The series is now going to Memphis, where the Grizzlies need to defend their home court in order to stay alive in the series. Although they are down 2-0 to an experienced San Antonio squad, there is not much that they need to fix.

Defense.

Now, it seems like this is a big problem because “defense” covers many smaller factors. But, these are the Memphis Grizzlies, a team that has made their name off of playing gritty defense. This season, they allowed the fewest points per game with an impressive 89.3 per contest. Also, they allowed the third-lowest field goal percentage during the regular season, holding opponents to an average shooting percentage of just 43.5% per game. In the two games this series, Memphis has given up an average of 99 points per game, while allowing the Spurs to shoot 48% from the field.

Numbers like these would lead one to believe that this cannot be fixed, but they showed their true colors in the fourth quarter this past Tuesday night.
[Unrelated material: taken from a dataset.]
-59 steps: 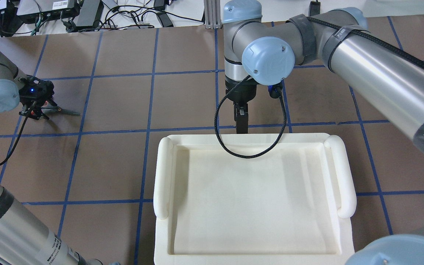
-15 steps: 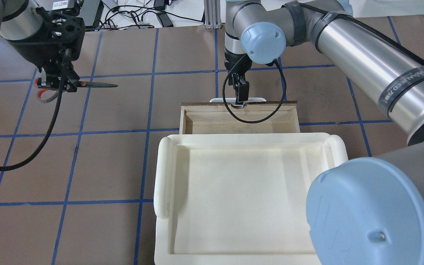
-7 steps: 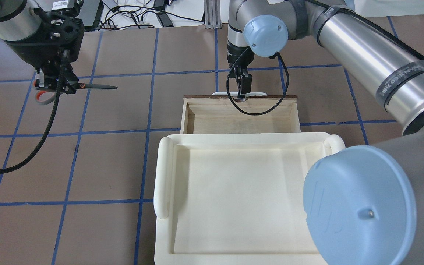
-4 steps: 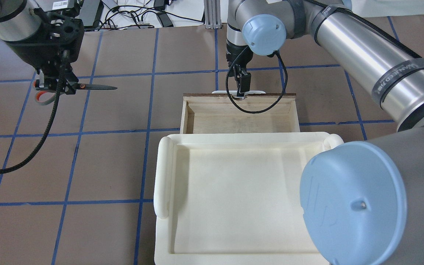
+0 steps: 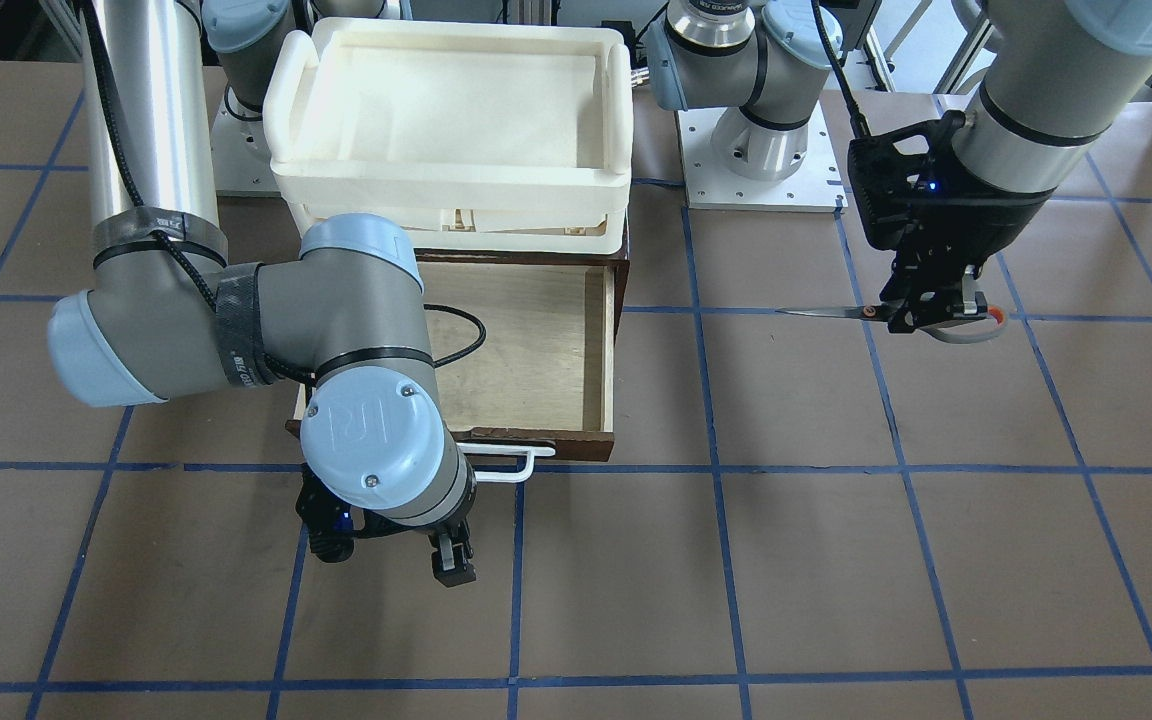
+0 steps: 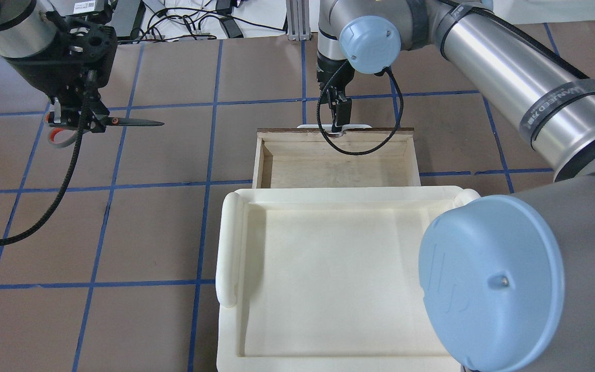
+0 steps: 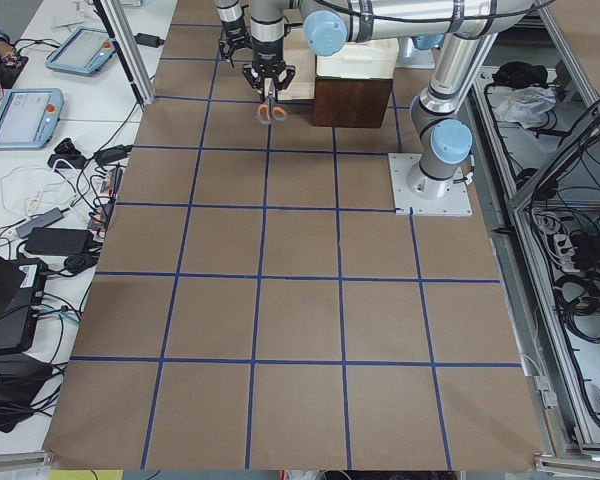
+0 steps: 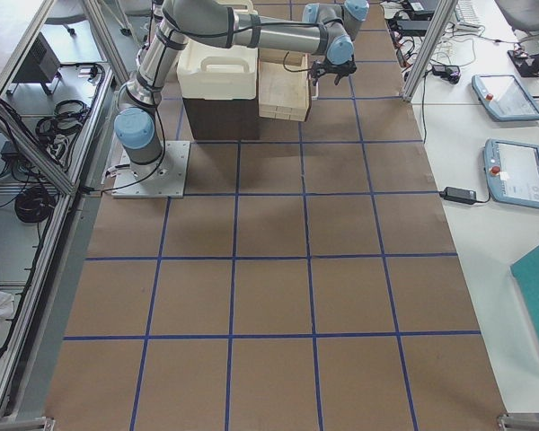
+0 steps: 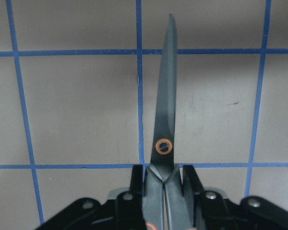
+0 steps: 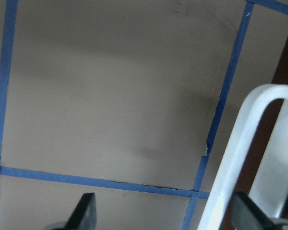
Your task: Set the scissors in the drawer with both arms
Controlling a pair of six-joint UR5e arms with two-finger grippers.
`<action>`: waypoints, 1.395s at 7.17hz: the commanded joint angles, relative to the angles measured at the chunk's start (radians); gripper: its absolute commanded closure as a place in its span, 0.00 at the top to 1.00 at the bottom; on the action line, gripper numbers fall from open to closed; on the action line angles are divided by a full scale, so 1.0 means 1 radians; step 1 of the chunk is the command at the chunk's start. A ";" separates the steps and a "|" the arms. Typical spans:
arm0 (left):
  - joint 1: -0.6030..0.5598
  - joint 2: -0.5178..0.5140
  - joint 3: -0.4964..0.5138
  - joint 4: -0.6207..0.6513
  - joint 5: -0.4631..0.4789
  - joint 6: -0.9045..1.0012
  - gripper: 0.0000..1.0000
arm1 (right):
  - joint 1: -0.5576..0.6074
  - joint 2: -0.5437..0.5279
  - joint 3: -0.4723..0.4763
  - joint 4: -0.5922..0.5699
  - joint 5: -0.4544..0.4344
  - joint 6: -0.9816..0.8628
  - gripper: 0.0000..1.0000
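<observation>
Drawer [image 6: 328, 170] slid further out; right tool [image 6: 338, 118] spread apart, left tool [image 6: 83, 121] clamps scissors [image 6: 137, 122].

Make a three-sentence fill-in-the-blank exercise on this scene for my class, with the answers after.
The left gripper is shut on the ___.
The right gripper, near the handle of the drawer, has its jaws ___.
That bar handle is coloured ___.
Missing words: scissors; open; white.
</observation>
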 commanded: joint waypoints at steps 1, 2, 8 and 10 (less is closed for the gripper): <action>-0.002 -0.003 0.000 0.002 0.016 -0.001 0.00 | 0.000 -0.080 0.004 0.073 -0.002 0.002 1.00; -0.003 -0.006 0.003 0.004 0.016 -0.004 0.00 | -0.009 -0.095 0.004 0.088 -0.014 -0.004 1.00; -0.256 -0.080 0.090 0.015 0.027 -0.222 0.00 | -0.178 -0.337 0.090 0.105 -0.175 -0.856 1.00; -0.360 -0.121 0.092 0.027 0.027 -0.358 0.00 | -0.230 -0.400 0.096 0.137 -0.186 -1.028 1.00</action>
They held the Spurs to just nine points in the fourth quarter, and to just two points in the final 8:14 of the game. The Spurs turned the ball over, while Memphis capitalized on almost every one. This was the real Grizzlies team that we had not seen for the first nearly seven quarters of the series.

Tony Allen received the most points in all-NBA defense voting this year, while guard Mike Conley made the all-NBA defensive team along with center Marc Gasol, who was named the NBA’s Defensive Player of the Year this season. There is plenty of defensive talent on this roster, it is just a matter of Memphis really focusing on shutting down the Spurs.

The question is, will they? We will see in about five hours.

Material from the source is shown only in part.